**ACTIVITY:** With pictures left out, set down every record word for word.

**RECORDS FOR THE TASK:**
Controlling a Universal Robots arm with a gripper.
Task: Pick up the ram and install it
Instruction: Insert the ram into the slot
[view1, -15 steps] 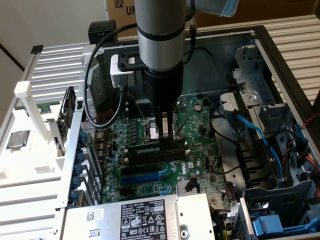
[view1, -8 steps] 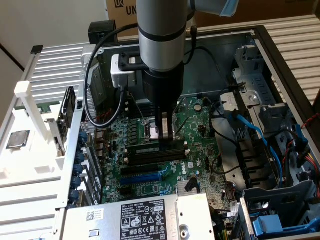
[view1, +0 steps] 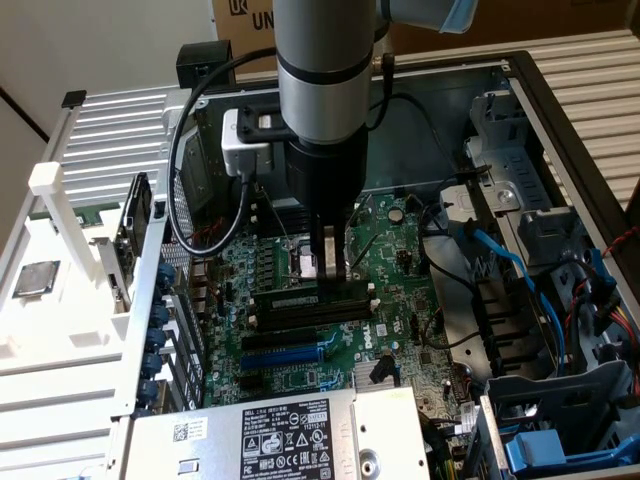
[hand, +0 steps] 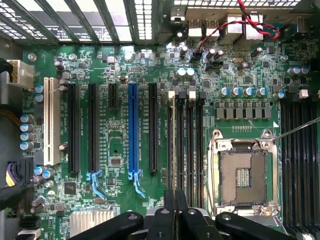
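Ram (hand: 173, 145), apparently the pale thin strip seen edge-on in the wrist view, running out from the fingertips along one of the black memory slots (hand: 190, 145); hard to tell apart from the slot itself. End effector (hand: 174, 196) clenched, fingers (hand: 169, 200) pressed nearly together on that strip. In the exterior view, lowered straight down from the grey arm (view1: 325, 70) onto the motherboard (view1: 400, 250), tips at the slot bank with white end clips, just in front of the open CPU socket (hand: 245, 172). Strip lined up lengthwise with the slot; seated or just above it, cannot tell. Blue expansion slot (hand: 132, 130) and black ones side by side, well apart from the grip. Red wires (hand: 250, 22) looped near the rear ports. Outside the case (view1: 450, 95), at the exterior view's left, white rack (view1: 50, 190) with a square silver chip (view1: 35, 278) lying flat and a dark board (view1: 135, 225) standing on edge. Power supply (view1: 290, 435) with a white label along the near edge; blue cables (view1: 525, 270) at the exterior view's right.
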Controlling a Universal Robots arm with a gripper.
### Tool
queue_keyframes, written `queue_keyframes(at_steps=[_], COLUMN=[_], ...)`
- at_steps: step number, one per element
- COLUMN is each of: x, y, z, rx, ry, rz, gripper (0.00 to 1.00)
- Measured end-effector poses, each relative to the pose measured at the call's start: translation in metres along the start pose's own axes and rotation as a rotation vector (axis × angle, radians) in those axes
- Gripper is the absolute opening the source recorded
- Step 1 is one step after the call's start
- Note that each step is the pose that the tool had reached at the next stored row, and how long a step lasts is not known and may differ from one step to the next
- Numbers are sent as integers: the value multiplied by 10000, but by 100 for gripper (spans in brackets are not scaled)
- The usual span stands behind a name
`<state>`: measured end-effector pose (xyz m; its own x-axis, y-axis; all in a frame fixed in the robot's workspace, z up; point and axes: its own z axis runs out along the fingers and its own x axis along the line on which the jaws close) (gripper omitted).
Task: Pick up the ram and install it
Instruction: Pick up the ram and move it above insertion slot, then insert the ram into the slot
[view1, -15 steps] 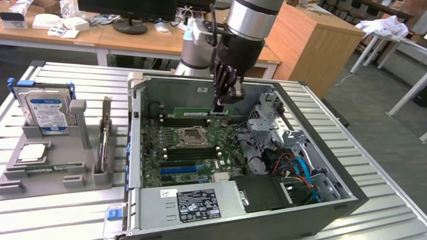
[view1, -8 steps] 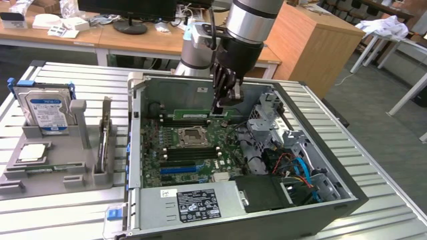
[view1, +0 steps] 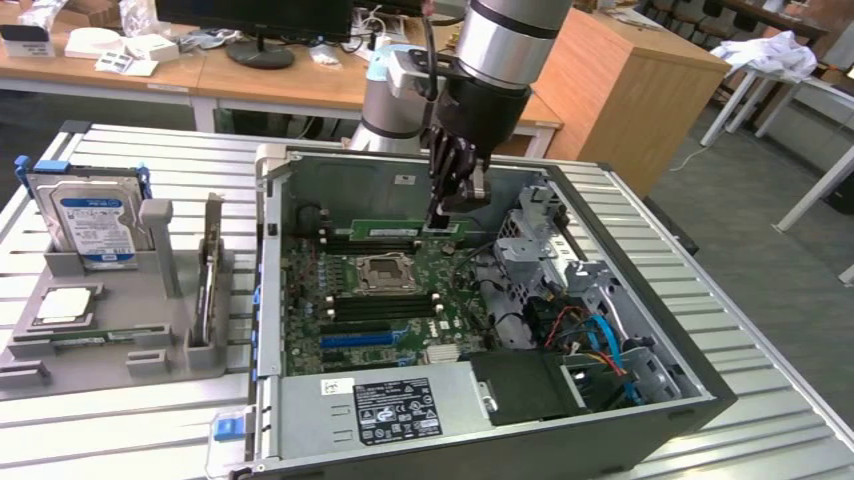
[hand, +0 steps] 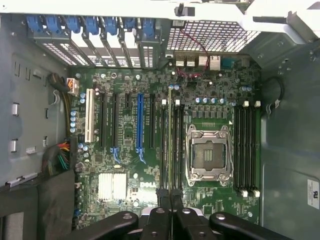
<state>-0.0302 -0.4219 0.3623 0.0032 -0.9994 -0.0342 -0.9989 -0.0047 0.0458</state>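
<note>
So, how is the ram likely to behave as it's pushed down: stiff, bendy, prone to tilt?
Probably stiff: the ram runs straight with no sag, though the jaws pinch it near one end. Likely light, being very thin edge-on in the wrist view. That off-centre grip may let it tilt when pressed.

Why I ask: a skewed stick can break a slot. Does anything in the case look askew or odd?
Nothing stands out. The ram stands on edge, in line with the slots beside the empty socket, and the gripper holds it with jaws shut. No loose or damaged parts show.
</note>
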Motion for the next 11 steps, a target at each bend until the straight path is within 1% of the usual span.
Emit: queue_keyframes(at_steps=[11], x=[0], y=[-11], z=[7], rx=[3], ry=[-1], rz=[-1], gripper=[12])
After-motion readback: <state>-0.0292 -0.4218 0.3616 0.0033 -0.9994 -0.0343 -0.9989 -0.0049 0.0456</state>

**RESULT OF THIS TASK:**
Controlling a Universal Robots arm with a gripper.
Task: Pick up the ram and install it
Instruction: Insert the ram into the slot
[view1, -15 steps] 
[view1, -8 steps] 
[view1, +0 steps] 
[hand, +0 steps] 
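Ram (hand: 173, 145), apparently the pale thin strip seen edge-on in the wrist view, running out from the fingertips along one of the black memory slots (hand: 190, 145); hard to tell apart from the slot itself. End effector (hand: 174, 196) clenched, fingers (hand: 169, 200) pressed nearly together on that strip. In the exterior view, lowered straight down from the grey arm (view1: 325, 70) onto the motherboard (view1: 400, 250), tips at the slot bank with white end clips, just in front of the open CPU socket (hand: 245, 172). Strip lined up lengthwise with the slot; seated or just above it, cannot tell. Blue expansion slot (hand: 132, 130) and black ones side by side, well apart from the grip. Red wires (hand: 250, 22) looped near the rear ports. Outside the case (view1: 450, 95), at the exterior view's left, white rack (view1: 50, 190) with a square silver chip (view1: 35, 278) lying flat and a dark board (view1: 135, 225) standing on edge. Power supply (view1: 290, 435) with a white label along the near edge; blue cables (view1: 525, 270) at the exterior view's right.
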Controlling a Universal Robots arm with a gripper.
### Tool
queue_keyframes, written `queue_keyframes(at_steps=[_], COLUMN=[_], ...)`
- at_steps: step number, one per element
- COLUMN is each of: x, y, z, rx, ry, rz, gripper (0.00 to 1.00)
- Measured end-effector poses, each relative to the pose measured at the call's start: translation in metres along the start pose's own axes and rotation as a rotation vector (axis × angle, radians) in those axes
- Gripper is the absolute opening the source recorded
- Step 1 is one step after the call's start
- Note that each step is the pose that the tool had reached at the next stored row, and how long a step lasts is not known and may differ from one step to the next
- Numbers are sent as integers: the value multiplied by 10000, but by 100 for gripper (spans in brackets are not scaled)
- The usual span stands behind a name
`<state>`: measured end-effector pose (xyz m; its own x-axis, y-axis; all in a frame fixed in the robot's workspace, z up; point and axes: its own z axis runs out along the fingers and its own x axis along the line on which the jaws close) (gripper omitted).
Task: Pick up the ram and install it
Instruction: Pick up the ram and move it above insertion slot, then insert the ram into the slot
[view1, -15 steps] 
[view1, -8 steps] 
[view1, +0 steps] 
[hand, +0 steps] 
<state>-0.0302 -0.4219 0.3623 0.0032 -0.9994 -0.0342 -0.9989 -0.0047 0.0458</state>
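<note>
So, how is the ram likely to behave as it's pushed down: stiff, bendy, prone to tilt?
Probably stiff: the ram runs straight with no sag, though the jaws pinch it near one end. Likely light, being very thin edge-on in the wrist view. That off-centre grip may let it tilt when pressed.

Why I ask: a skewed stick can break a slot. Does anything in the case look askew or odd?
Nothing stands out. The ram stands on edge, in line with the slots beside the empty socket, and the gripper holds it with jaws shut. No loose or damaged parts show.
</note>
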Motion for the next 11 steps, a target at each bend until the straight path is within 1% of the usual span.
Emit: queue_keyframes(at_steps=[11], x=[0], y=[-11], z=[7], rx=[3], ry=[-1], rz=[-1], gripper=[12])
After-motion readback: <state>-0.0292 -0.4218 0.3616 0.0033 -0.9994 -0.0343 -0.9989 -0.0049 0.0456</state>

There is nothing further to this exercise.